# Background

Created to optimize algo and helper codes for decreased execution time

In [1]:
import pandas as pd
import numpy as np
import json
from pillaralgos.helpers import data_handler as dh

In [2]:
from pillaralgos import algo1,algo2,algo3_0,algo3_5,brain

In [3]:
data = json.load(open('data/lg_962598044.json'))

Timeit results as of `April 13, 2021 18:31 EST` for file `962598044.json`

| algo1   | algo2        | algo3_0 | algo3_5 | brain |
|---------|--------------|---------|---------|-------|
|1.59 sec | 1 min 6 sec  |22.0 sec | 11.6 sec| xx    |

In [4]:
%%timeit

json1 = algo1.run(data)

2.33 s ± 29.6 ms per loop (mean ± std. dev. of 7 runs, 1 loop each)


In [5]:
%%timeit

json2 = algo2.run(data)

1min 28s ± 3.11 s per loop (mean ± std. dev. of 7 runs, 1 loop each)


In [6]:
%%timeit

json3_0 = algo3_0.run(data)

30 s ± 340 ms per loop (mean ± std. dev. of 7 runs, 1 loop each)


In [7]:
%%timeit

json3_5 = algo3_5.run(data)

17.8 s ± 456 ms per loop (mean ± std. dev. of 7 runs, 1 loop each)


In [8]:
%%timeit

brain_r = brain.run(data, clip_length=2)

2min 20s ± 3.13 s per loop (mean ± std. dev. of 7 runs, 1 loop each)


# organize_twitch_chat()

In [9]:
class dictExtractor:
    def __init__(self, my_series, label = ''):
        '''
        Extracts dictionaries from series into a new dict using the
        longest dictionary's keys.
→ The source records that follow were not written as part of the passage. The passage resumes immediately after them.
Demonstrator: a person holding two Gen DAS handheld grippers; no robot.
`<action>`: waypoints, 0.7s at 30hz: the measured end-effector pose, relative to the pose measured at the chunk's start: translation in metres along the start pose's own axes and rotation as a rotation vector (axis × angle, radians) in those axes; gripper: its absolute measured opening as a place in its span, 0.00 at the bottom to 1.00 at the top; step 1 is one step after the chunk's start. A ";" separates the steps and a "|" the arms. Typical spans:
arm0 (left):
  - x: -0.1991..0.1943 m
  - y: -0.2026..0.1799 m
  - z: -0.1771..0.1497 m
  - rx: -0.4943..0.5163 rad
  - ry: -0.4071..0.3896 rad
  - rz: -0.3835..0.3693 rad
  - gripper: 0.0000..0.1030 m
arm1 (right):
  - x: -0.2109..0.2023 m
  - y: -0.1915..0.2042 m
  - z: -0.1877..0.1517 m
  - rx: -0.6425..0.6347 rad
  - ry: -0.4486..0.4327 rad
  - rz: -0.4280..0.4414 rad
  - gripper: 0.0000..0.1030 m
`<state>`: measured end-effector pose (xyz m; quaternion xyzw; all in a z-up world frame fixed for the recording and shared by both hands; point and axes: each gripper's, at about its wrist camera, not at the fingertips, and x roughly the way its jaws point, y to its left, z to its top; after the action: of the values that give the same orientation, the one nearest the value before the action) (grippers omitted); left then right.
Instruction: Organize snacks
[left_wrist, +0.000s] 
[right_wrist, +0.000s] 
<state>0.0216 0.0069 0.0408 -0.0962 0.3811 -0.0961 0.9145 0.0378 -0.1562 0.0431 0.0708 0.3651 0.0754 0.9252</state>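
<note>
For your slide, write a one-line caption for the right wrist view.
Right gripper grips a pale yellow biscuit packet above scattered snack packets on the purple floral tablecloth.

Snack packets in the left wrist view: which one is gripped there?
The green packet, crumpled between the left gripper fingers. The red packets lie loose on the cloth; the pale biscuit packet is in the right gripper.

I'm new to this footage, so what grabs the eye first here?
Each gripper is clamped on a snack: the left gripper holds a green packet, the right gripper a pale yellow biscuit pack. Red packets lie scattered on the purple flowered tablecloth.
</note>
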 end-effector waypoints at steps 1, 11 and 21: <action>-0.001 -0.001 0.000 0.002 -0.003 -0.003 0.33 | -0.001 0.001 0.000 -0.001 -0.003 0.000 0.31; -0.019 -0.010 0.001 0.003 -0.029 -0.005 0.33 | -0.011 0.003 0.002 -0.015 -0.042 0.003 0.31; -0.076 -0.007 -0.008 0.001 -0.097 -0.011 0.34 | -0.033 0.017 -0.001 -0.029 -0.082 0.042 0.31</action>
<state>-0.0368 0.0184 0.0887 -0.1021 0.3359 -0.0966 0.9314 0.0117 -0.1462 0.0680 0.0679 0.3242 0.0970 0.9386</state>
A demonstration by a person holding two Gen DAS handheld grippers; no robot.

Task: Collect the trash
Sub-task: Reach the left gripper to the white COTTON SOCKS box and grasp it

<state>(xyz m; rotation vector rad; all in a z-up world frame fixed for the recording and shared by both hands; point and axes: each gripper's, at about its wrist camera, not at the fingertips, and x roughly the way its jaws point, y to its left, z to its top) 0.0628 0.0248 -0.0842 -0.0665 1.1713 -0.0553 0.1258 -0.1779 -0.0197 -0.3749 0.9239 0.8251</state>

Converts new dict into df, stored
        as `self.result`.
        
        input
        -----
        my_series: pd.Series
            A column from twitch dataframe where each row is a dict
        label: str
            What will be appended to the end of each col
        '''
        # find max length of dicts
        length = my_series.apply(lambda x: len(x))
        y = 0
        for x in length:
            if x > y:
                y = x
        # find index of max keys dict
        ind = length[length == 8].index[0]
        max_d = my_series.iloc[ind].keys()
        self.max_d = max_d
        # initiate new dict
        self.new_dict = {}
        for k in max_d:
            self.new_dict[k] = []
        # extract dict values into new dict
        my_series.apply(lambda x: self.keys_iterator(x))
        # store as df
        self.result = pd.DataFrame.from_dict(self.new_dict)
        # df.add_suffix() is actually 0.25 seconds slower
        self.result.columns = [col + label for col in self.result.columns]
        
    def keys_iterator(self, my_dict):
        '''
        Checks that all of the `max_d` are in the given dictionary. If not,
        appends np.nan. Otherwise appends the value.
        '''
        for k in self.max_d:
            if k not in my_dict.keys():
                self.new_dict[k].append(np.nan)
            else:
                self.new_dict[k].append(my_dict[k])

In [10]:
def organize_twitch_chat(data):
    '''
    Turns json into dataframe. Expands lists of lists into own columns. Selects only relevant columns.
    
    input
    -----
    data: list
        list of dictionaries in json format, loaded with the `open` context manager.
        
    output
    ------
    df: pd.DataFrame
        Dataframe with the following columns: 
            ['created_at', 'updated_at', 'display_name', '_id', 'name', 'type',
             'bio', 'logo', 'body', 'is_action', 'user_badges', 'emoticons']
    '''
    data = pd.DataFrame.from_records(data) # convert to df
    df = data[['created_at','updated_at','commenter','message']].add_suffix('_mess')
    
    h = dictExtractor(df['message_mess'],label='_mess')
    messages = h.result
    g = dictExtractor(df['commenter_mess'], label='_id')
    users = g.result
    
    df = df.drop(['message_mess','commenter_mess'], axis=1) # duplicate info
    df = pd.concat([df,users,messages],axis=1)
    
    cols = list(df.columns)
    cols.sort()
    
    bad_cols = [
                'display_name_id',
                'logo_id',
                'name_id',
                'user_badges_mess',
                'user_color_mess',
                'user_notice_params_mess'
            ]
    df = df[cols]
    df = df.drop(bad_cols, axis=1)
    # all vars were loaded as str. Change type to datetime/int/bool
    df = df.astype( {'_id_id':int,
                    'bio_id':'category',
                    'created_at_id':'datetime64[ns]',
                    'created_at_mess':'datetime64[ns]',
                    'updated_at_id':'datetime64[ns]',
                    'updated_at_mess':'datetime64[ns]',
                    'is_action_mess':bool,
                    'type_id':'category'}
                  )    
    return df